Litigation is still ongoing against the two private engineering firms that allegedly gave the city negligent advice regarding its efforts to change its water supply, which eventually led to the city's drinking water becoming contaminated with lead.
After more than 18 months of negotiations, Flint, Michigan, residents and businesses are set to receive $600 million under a newly unveiled proposal that would settle civil claims stemming from the city’s water crisis, according to leading attorneys on the plaintiffs’ side.
Co-lead counsel for the class of injured plaintiffs, Theodore Leopold of Cohen Milstein Sellers & Toll in Palm Beach Gardens, Florida, told Law.com on Thursday morning that Michigan, its Department of Environmental Quality, as well as former Gov. Rick Snyder and other government officials, have agreed to the multimillion-dollar accord in a deal that must secure court approval.

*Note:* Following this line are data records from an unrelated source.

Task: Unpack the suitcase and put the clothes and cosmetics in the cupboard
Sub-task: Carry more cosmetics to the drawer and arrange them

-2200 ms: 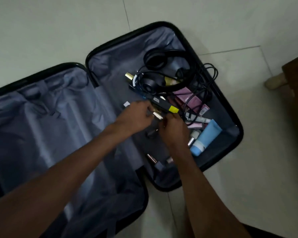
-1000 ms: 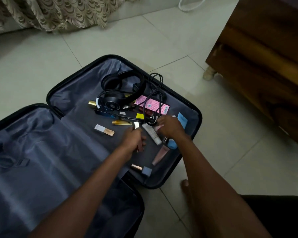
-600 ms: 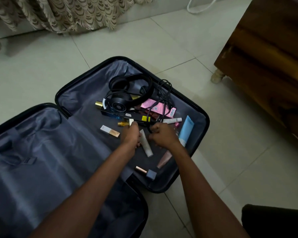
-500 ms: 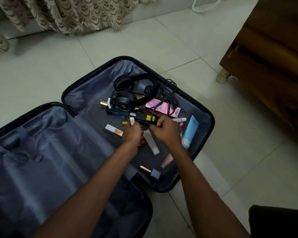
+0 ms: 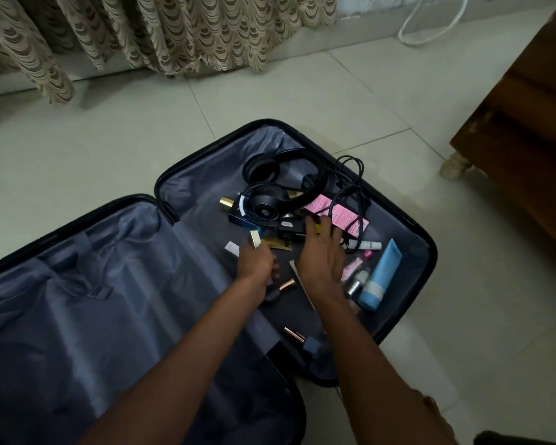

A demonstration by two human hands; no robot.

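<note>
Low in the frame, the open suitcase (image 5: 429, 252) lies on the floor. The left hand (image 5: 256, 261) holds small makeup sticks (image 5: 255, 239) in curled fingers. The right hand (image 5: 321, 252) spreads its fingers wide over the makeup. Farther up sit black headphones (image 5: 270, 200).

Home bedroom, by the look: pale tiled floor (image 5: 302, 101), patterned beige curtain (image 5: 161, 30) hanging to the skirting, dark wooden cabinet (image 5: 533, 149) on turned feet at right, white cable (image 5: 430, 27) by the wall, open suitcase (image 5: 429, 248) on the floor.
</note>
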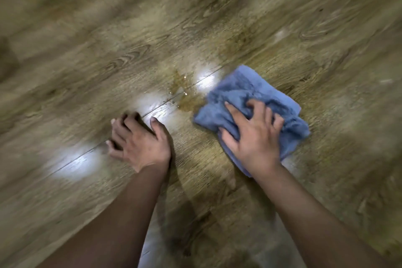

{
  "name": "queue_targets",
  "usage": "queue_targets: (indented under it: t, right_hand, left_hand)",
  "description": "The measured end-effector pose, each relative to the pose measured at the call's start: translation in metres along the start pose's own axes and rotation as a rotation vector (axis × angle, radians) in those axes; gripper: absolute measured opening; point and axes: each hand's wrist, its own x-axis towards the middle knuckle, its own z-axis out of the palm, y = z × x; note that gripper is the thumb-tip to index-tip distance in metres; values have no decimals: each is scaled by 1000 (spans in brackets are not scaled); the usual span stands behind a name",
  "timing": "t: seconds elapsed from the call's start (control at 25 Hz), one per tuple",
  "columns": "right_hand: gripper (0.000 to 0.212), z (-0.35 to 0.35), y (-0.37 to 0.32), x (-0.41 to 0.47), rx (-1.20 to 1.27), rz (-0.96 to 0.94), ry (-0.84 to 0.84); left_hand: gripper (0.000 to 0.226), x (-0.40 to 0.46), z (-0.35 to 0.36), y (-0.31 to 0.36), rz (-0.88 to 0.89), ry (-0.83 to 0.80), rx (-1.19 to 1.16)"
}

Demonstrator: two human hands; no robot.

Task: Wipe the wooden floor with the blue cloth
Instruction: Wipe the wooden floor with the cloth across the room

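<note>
A crumpled blue cloth (237, 91) lies on the wooden floor (91, 67) right of centre. My right hand (252, 130) lies on top of it, fingers curled into the fabric and gripping it against the floor. Just left of the cloth, a small brownish wet patch (185, 93) with droplets sits across a plank seam. My left hand (139, 139) rests on the bare floor to the left, fingers spread and bent, holding nothing. The view is motion-blurred.
Wood-grain planks fill the whole view, with bright light reflections (71, 163) along a seam at the left and near the spill. A dark shadow lies on the floor between my forearms at the bottom.
</note>
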Motion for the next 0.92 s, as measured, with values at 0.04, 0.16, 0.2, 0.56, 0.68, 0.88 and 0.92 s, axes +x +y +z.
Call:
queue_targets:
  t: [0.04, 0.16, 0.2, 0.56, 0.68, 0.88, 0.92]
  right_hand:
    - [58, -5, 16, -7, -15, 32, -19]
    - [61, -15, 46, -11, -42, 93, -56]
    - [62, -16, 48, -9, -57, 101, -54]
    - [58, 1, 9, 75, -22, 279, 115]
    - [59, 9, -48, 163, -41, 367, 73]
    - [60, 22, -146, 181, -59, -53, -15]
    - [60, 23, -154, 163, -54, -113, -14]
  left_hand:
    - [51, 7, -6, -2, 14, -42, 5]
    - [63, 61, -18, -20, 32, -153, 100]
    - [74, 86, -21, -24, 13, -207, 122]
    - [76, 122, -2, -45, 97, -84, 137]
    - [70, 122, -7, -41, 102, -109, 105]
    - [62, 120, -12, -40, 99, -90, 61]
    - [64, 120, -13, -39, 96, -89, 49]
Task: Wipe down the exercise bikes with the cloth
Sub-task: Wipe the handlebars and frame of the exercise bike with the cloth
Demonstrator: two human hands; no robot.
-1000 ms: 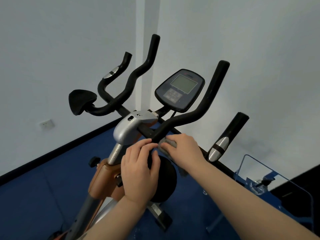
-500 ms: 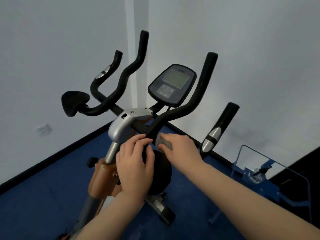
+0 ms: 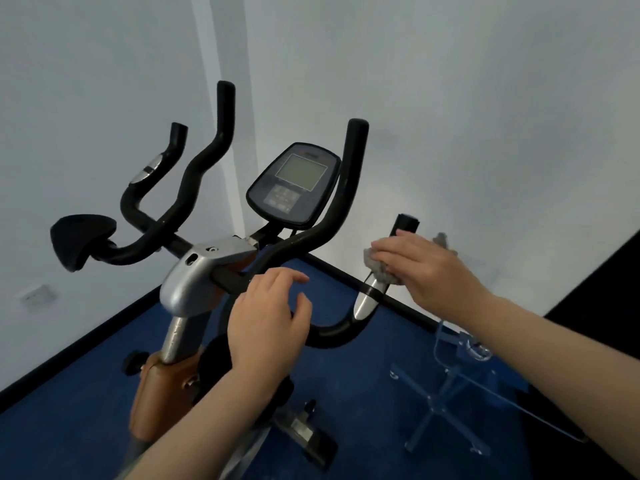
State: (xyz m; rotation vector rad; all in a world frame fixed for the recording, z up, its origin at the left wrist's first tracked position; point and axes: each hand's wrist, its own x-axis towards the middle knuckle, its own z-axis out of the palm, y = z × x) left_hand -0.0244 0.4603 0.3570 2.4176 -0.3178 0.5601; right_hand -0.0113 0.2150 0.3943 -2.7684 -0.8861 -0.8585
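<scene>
An exercise bike (image 3: 204, 271) with black handlebars, a grey clamp and a dark console (image 3: 294, 185) stands in front of me. My right hand (image 3: 426, 268) grips a grey cloth (image 3: 381, 268) wrapped around the outer right grip (image 3: 405, 225), just above its silver sensor band (image 3: 363, 303). The black tip of that grip pokes out above my fingers. My left hand (image 3: 266, 323) rests on the handlebar crossbar near the clamp, fingers spread and loosely curled, holding nothing.
White walls meet in a corner behind the bike. The floor is blue carpet. A blue metal frame (image 3: 446, 403) stands on the floor at the lower right. A black elbow pad (image 3: 81, 240) juts out on the left of the handlebars.
My right hand has carried the cloth from the centre of the handlebar out and up to the outer right grip. My left hand stays near the clamp.
</scene>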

“This is the beginning of hopefully some closure for a community that’s been horribly harmed by the negligence and bad acts off the state and others,” Leopold said. “We’re proud of the work that got us here so far, but there is more work to do.”
Leopold noted that litigation is still ongoing against the two private engineering firms that allegedly gave the city negligent advice regarding its efforts to change its water supply, which eventually led to the city’s drinking water becoming contaminated with lead.
Most of the settlement money has been allocated for minors. According to details of the plan, 79.5% has been set aside for minors, 18% for adults and property damage claims, 0.5% for business economic loss and 2% for programmatic relief. Leopold said $35 million of the total will be put into a trust for current minors who don’t have to decide to make a claim until they are 19, and $12 million has been set aside for public schools to care for children with special needs related to lead poisoning.
ARCHER will be administering the settlement claims.
Leopold said there was no particular breaking point motivating the timing of the settlement, or award, but rather that it was the end result of sustained “good faith” negotiation by all sides. He also said that former U.S. Sen. Carl Levin, D-Michigan, who helped mediate the talks, was instrumental in bringing about the accord.
“Having his gravitas was tremendously helpful,” he said.